# Help for night time sleeping



## Ashklea

Hi all

We recently brought our new 8 week old vizsla puppy home - a gorgeous girl we've called Indy. We're both totally smitten (pic below) but after a very successful first night, probably due to the travel of coming home (45 mins of crying and then sleeping until 5:30am) our second night was a totally different story.

Her set up is a crate downstairs and ideally this is where we want her to stay. I've shared a bed with a Lab in the past and don't want to repeat the same experience of hanging off the edge of the bed again!

It's only our third night tonight but I feel like I need a bit of concrete guidance from Vizsla owners who have been through it. I expect it could last weeks but I'm not convince we really know how to do this in the best way for her. 

Our breeder told us to put her in her crate at night and just ignore her all night until the morning. We did this last night and she howled and cried for 2 hours and then woke and howled again for 30/45 minutes and then repeated the sleep and howl cycle until my partner got up at 5:30am (he usually wakes then and goes downstairs for an hour and then comes back to bed for an hour). At 5:30 he took her our she peed (her bed was a little damp) and then he brought her upstairs to see me and she fell back asleep on our bed - which like I said I don't want!

I've read conflicting things about if we should let her out during the night. I know she won't actually be able to hold it for that long but the breeder said not to go down as she'll see that as her howling/crying working to bring us back to her.

What is the most success way to do this?

In addition, her crate is attached to a puppy pen which has her water in. During the day she gets fed in her crate and has to walk through it to get water and we've been giving her nice treats in there and she has no issues with being in there until she notices the door is closed behind her and then shes a puppy possessed (even if she can get into the puppy pen). The crate has two gates. One the leads into her pen with the water and the other to the rest of our kitchen.

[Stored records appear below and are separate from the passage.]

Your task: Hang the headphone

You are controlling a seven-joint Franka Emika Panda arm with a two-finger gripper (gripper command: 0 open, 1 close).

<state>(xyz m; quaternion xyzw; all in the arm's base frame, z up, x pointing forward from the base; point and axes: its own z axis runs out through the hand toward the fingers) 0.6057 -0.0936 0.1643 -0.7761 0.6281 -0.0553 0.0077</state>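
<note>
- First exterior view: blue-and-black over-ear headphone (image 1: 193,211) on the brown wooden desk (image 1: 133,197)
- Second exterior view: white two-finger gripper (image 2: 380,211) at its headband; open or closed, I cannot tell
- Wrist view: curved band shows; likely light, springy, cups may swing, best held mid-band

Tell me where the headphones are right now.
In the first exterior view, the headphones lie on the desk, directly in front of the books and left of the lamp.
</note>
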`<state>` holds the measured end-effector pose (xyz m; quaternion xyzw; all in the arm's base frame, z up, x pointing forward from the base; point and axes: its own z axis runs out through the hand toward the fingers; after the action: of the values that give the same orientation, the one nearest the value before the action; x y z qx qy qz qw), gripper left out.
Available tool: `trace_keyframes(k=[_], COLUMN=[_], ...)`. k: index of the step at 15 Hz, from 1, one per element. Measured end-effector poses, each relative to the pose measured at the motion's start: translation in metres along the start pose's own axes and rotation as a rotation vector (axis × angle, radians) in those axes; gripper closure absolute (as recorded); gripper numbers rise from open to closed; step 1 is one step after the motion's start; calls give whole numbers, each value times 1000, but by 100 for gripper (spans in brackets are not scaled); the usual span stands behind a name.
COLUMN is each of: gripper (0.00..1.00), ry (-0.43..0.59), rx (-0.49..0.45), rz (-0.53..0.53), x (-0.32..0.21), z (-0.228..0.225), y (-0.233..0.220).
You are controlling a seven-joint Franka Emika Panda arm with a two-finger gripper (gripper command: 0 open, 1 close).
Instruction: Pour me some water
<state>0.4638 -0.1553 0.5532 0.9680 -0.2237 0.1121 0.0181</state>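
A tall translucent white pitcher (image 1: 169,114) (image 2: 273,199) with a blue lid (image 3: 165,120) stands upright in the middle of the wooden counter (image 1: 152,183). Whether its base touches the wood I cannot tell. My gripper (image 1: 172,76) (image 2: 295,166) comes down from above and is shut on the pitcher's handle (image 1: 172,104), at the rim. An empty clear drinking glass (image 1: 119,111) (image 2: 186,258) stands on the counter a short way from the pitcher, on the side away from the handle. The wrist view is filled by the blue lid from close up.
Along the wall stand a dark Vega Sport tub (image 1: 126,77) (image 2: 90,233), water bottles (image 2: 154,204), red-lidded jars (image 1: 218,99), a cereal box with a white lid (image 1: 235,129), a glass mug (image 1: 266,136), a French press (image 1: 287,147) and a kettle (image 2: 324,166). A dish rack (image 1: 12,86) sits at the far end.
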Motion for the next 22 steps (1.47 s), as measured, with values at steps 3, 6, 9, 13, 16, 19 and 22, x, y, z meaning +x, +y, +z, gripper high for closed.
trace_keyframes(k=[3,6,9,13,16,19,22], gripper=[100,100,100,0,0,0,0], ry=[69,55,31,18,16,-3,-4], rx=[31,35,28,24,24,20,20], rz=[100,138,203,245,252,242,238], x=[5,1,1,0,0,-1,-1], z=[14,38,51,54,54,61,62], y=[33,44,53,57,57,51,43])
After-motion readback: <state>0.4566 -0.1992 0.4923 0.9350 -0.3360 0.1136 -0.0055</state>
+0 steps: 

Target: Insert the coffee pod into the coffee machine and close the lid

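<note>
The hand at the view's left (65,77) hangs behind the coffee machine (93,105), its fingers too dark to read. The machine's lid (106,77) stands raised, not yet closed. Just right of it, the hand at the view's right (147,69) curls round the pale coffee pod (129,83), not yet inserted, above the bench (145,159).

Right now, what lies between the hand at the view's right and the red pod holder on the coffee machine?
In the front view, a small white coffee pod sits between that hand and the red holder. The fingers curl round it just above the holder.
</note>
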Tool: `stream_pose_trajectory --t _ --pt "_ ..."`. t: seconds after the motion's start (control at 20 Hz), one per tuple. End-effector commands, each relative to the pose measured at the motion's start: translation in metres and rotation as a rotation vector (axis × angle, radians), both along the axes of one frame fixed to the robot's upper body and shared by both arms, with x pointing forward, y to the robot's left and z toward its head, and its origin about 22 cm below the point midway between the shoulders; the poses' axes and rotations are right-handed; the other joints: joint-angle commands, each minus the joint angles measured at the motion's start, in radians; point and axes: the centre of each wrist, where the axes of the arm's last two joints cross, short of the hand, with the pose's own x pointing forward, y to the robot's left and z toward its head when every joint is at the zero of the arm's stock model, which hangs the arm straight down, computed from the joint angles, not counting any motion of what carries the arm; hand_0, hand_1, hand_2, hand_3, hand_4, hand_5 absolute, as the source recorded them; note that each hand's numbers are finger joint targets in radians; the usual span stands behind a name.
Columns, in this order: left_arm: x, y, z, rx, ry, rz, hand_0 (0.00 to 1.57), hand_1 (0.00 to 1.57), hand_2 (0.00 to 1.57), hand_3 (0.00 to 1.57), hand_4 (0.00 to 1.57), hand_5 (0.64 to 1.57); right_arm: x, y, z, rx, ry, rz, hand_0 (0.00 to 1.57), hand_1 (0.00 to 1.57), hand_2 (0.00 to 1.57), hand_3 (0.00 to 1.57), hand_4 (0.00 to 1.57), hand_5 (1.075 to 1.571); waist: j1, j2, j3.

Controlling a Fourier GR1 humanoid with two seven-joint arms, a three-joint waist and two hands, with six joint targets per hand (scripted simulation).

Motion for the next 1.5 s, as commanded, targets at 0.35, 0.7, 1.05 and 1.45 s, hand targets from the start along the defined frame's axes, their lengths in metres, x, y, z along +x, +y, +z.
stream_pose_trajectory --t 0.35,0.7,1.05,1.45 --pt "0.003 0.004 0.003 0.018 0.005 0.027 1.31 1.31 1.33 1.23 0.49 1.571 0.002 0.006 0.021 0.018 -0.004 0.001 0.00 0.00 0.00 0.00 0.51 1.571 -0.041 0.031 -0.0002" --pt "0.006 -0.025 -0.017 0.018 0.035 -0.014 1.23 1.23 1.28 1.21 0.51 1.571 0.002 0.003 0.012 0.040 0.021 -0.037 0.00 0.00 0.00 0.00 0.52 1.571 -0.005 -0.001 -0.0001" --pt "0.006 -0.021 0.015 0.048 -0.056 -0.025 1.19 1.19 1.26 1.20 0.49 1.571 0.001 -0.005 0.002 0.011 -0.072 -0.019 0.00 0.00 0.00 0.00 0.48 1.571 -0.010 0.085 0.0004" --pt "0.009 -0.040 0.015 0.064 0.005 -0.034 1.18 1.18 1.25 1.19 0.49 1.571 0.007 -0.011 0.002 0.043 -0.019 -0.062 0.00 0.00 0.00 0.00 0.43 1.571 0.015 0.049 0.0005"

During the day both gates are open and at night we close both. She has had a hot water bottle under her blankets at night and has a stuffed toy and the radio on 

I'm just looking for the right plan so that we can get this right for her (we know it'll take awhile but I feel like we're giving mixed messages).

Any help for Indy's success would be great


----------



## Ashklea

Ashklea said:


> She howled and cried for 2 hours and then woke and howled again for 30/45 minutes and then repeated the sleep and howl cycle


Sorry I meant to say she howled and cried for 2 hours and then slept for 30/45 minutes and then repeated.

Couldn't see the edit button!


----------



## Tabor

First Congrats on the new V, welcome 

A lot of people will suggest putting the crate in your room. We don't have Tabor's crate in our room and it has worked out very well. What works for some doesnt work for others..you'll learn your dog. (he's 7 months now)

Your breeder telling you to ignore her until morning sounds like terrible advice, they cant hold it that long. There was a point where we got up every hour, sometimes more, to take him out (it's miserable, it passes fast, deceased over time and it's worth it).

If the bed in her crate was damp, it's your fault. Honestly. That's something I had to learn, if the dog goes in the house...the blame is on you.
Dogs don't like to soil their crate, but if she's that young...she probably cries until she cant hold it..then pees...then repeats.

When she howls in the middle of the night, take her out, let her pee, celebrate(!!), then put her right back in the crate. Make her learn that crying will only get her to the bathroom, nothing more (and certainly not in your bed). Some people to say wait until the crying has stopped for a few seconds to let them out, I found that didn't always apply cause his crying usually stopped when he knew I was coming. 

You'll find different opinions on this but I do not have water in the crate. He's really only in there at night, or for an hour or two during the day.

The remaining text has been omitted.